Lake Lesser Akdoğan (Küçük Akdoğan Gölü) is at . Its elevation with respect to sea level is 2173 m and its maximum depth is 47 m. Its surface area is 1.54 km2. It feeds the main lake through an underground creek. Small Akdoğan is 2,243 meters long and 964 meters wide.

==Biota==
=== Flora ===

Flora of the Akdoğan Lakes. Qûçan region has completely brown soil. Other places are semi-brown and consist of different types of soil.

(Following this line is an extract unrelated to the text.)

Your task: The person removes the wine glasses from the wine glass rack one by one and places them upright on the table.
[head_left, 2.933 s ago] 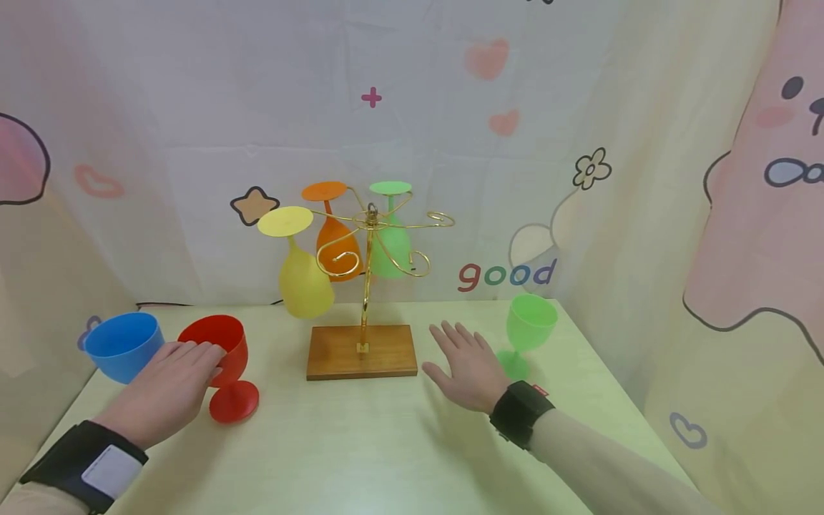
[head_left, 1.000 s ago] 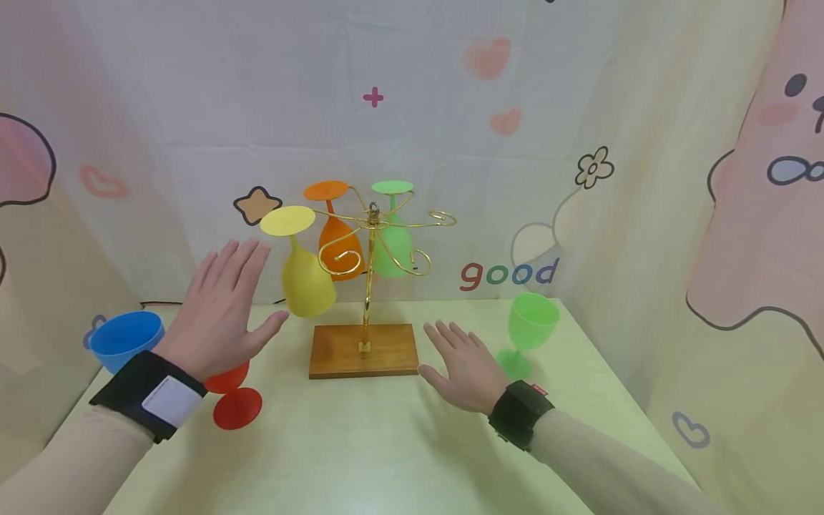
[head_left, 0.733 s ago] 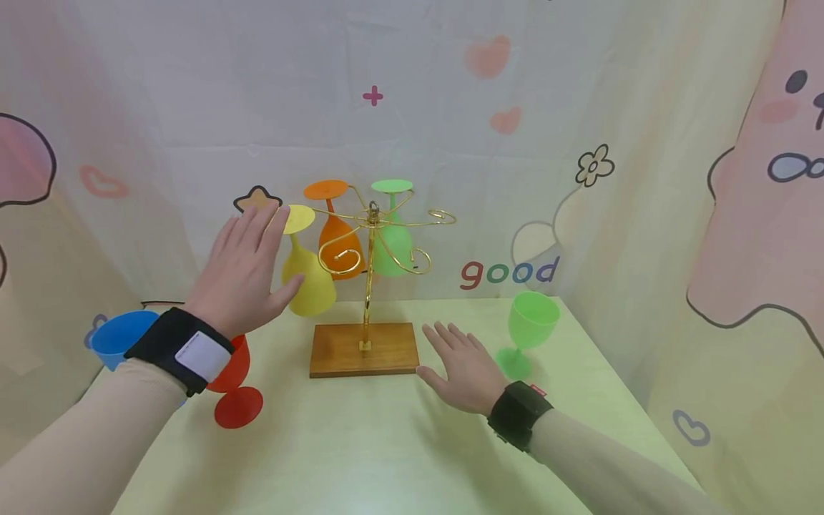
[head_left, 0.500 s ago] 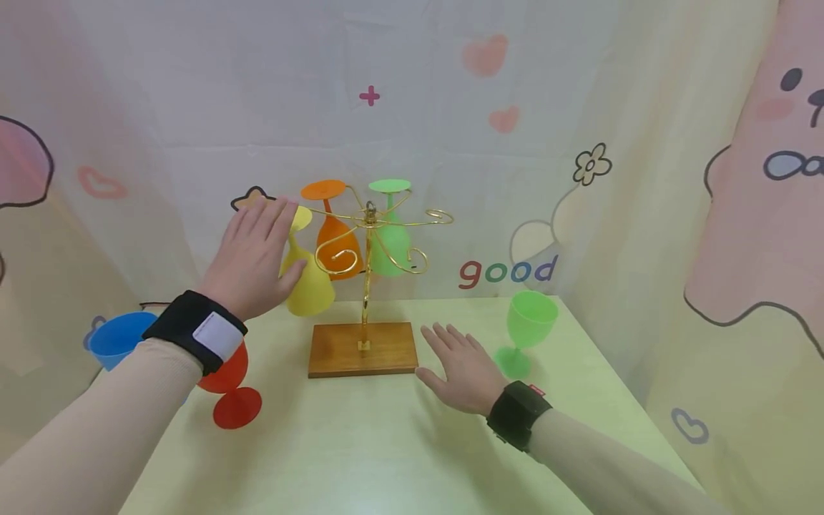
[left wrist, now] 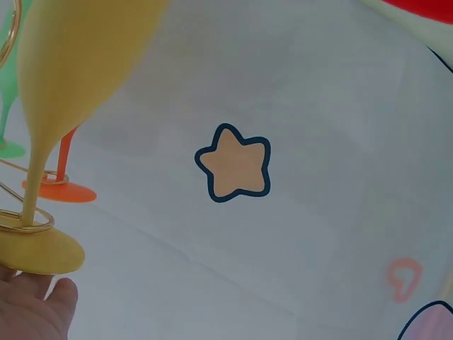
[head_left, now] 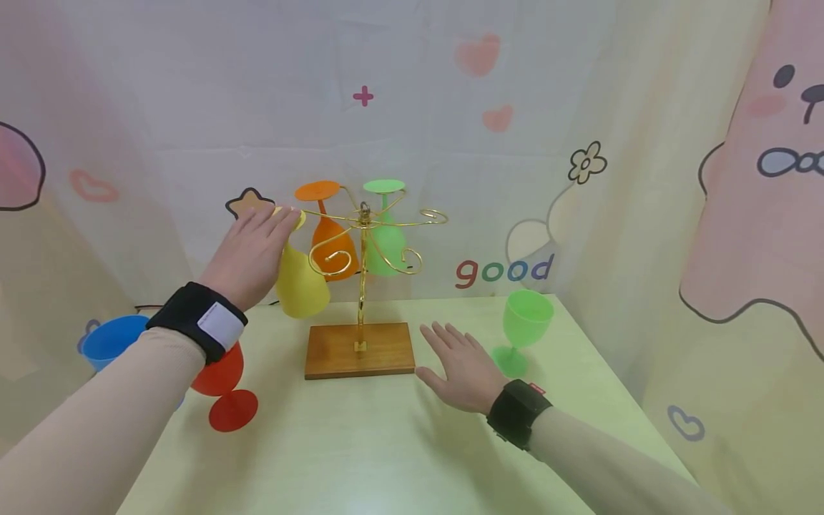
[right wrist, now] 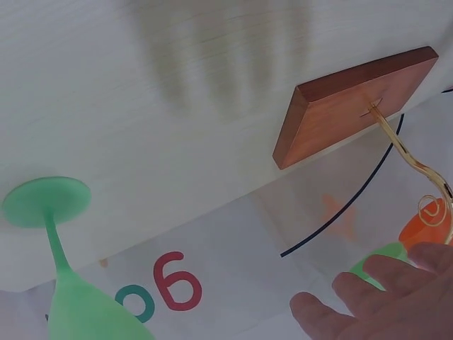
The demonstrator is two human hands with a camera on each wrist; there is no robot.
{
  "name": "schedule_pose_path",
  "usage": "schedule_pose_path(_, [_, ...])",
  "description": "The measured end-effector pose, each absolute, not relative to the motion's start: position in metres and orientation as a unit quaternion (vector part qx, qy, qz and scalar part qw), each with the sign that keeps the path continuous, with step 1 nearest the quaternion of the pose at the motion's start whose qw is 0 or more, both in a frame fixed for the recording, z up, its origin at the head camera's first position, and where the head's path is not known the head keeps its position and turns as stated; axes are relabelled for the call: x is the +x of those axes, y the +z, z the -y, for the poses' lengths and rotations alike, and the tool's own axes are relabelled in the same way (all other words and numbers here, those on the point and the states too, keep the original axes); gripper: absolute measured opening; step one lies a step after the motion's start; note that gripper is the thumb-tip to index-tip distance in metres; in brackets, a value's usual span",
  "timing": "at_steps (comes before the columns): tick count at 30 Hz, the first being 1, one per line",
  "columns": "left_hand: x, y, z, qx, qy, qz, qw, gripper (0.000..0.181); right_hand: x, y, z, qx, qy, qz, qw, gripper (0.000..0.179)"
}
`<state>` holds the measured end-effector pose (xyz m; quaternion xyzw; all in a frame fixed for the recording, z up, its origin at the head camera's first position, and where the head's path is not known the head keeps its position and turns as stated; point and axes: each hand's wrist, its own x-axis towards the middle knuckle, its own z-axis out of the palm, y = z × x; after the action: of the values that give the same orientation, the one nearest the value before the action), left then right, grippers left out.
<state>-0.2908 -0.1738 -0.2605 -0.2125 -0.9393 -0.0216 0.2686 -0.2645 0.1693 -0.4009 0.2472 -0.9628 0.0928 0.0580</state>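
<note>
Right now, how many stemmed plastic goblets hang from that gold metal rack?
3: yellow goblet, leftmost, partly behind the left hand; orange goblet, left of the pole; green goblet, right of it.

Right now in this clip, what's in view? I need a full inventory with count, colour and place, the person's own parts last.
Yellow goblet: 1, yellow, upside down on the rack's left
Orange goblet: 1, orange, upside down on the rack
Hanging green goblet: 1, green, upside down, rack's rear
Standing green goblet: 1, green, table right
Red goblet: 1, red, table left
Blue cup: 1, blue, far left, partly hidden
Rack: 1, gold, table centre
Base: 1, brown, under the rack
Table: 1, pale
Cloth: pale, printed, behind the table
Left hand: 1, bare, at the yellow goblet's foot
Right hand: 1, bare, right of the base
Wristbands: 2, black, one per wrist
Sleeves: 2, beige, both arms
</note>
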Motion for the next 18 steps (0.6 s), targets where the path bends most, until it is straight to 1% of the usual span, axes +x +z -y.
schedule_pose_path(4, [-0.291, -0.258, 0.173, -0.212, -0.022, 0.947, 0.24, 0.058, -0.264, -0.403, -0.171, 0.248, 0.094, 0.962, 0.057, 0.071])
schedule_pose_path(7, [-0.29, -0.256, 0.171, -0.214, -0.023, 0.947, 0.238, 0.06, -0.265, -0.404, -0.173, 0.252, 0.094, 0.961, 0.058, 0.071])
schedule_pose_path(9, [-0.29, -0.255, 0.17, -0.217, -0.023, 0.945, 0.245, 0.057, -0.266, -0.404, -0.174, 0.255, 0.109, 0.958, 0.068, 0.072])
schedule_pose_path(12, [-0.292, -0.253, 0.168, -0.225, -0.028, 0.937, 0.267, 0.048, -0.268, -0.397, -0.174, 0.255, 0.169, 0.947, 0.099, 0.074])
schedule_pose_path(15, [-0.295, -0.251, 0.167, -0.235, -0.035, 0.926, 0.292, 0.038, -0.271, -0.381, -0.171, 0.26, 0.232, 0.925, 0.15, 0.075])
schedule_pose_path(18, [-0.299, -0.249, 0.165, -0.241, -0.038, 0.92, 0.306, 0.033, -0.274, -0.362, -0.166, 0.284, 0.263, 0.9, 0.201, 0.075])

The main plant species in the Akdoğan Lakes are toxic Ferula and non-toxic Ferula, Rheum ribes, Gundelia, Sorrel, Arum maculatum, Eremurus spectabilis, Diplotaenia cachrydifolia Boiss, Chaerophyllum macrospermum, Thymus (plant), Paeonia turcica, Astragalus kurdicus and Euphorbia sp. In addition, there are Pleurotus eryngii var. ferulae mushrooms in every part of the Lakes. Frangula alnus and Prunus cerasifera are located on the humid shores of the lake. Oak tree, Crataegus monogyna, Malus sylvestris, Prunus mahaleb, Rosa canina and Cotoneaster nummularius are other trees around the lake.

===Fauna===
The main fish in the lake is the common carp. The primary birds living on the lake are ducks, geese, and cranes. There are also many Bears around the lake. Other animals in the region are Wolf, Fox, Pig, Partridge, Lynx, Turtle, Williams's jerboa, Caspian turtle and European green lizard.